O Presidente da Knesset, Yuli Edelstein, visitou a Escola Secundária Abu Gosh em Jerusalém e deu uma lição de civismo aos alunos, referindo-se contra os grafitis que são uma praga em algumas zonas de Jerusalém.
A líder da Oposição, Shelly Yacimovich, visitou a Escola Juvenil Jabotinsky em Be'er Ya'akov, onde não teve pudor nenhum em dizer aos alunos que foi expulsa da escola Secundária de Ra'anana por mau comportamento e que os seus pais a enviaram para uma Escola Juvenil para terminar os estudos.

sábado, 20 de julho de 2013

O concurso soviético de colocação de professores

Como já vem sendo costume o coiso está atrasado: a primeira parte que colocará umas centenas de professores ainda não terminou; e  a segunda que colocará milhares ainda não começou. 
As férias estão à porta e todos se queixam da demora e da incompetência do Ministério da Educação.
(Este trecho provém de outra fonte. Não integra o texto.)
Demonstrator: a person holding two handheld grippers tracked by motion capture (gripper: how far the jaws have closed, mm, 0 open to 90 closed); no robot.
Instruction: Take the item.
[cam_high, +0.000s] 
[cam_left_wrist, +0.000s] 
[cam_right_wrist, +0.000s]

Com razão é certo, mas a verdade é que grande parte dos problemas que surgem ano após ano com o concurso dos professores se deve ao facto de ser ele ser hiper-centralizado e unificado - é o mesmo para todos, desde a educadora de infância até ao professor do secundário. Estas características torna-no automaticamente num monstro com dezenas de milhares de candidatos, dezenas de listas, milhares de reclamações e centenas de regras. Apesar disso e das constantes queixas, grande parte dos professores adora este tipo de concurso e não aceita abdicar dele por nada. No país das cunhas todo o cuidado é pouco.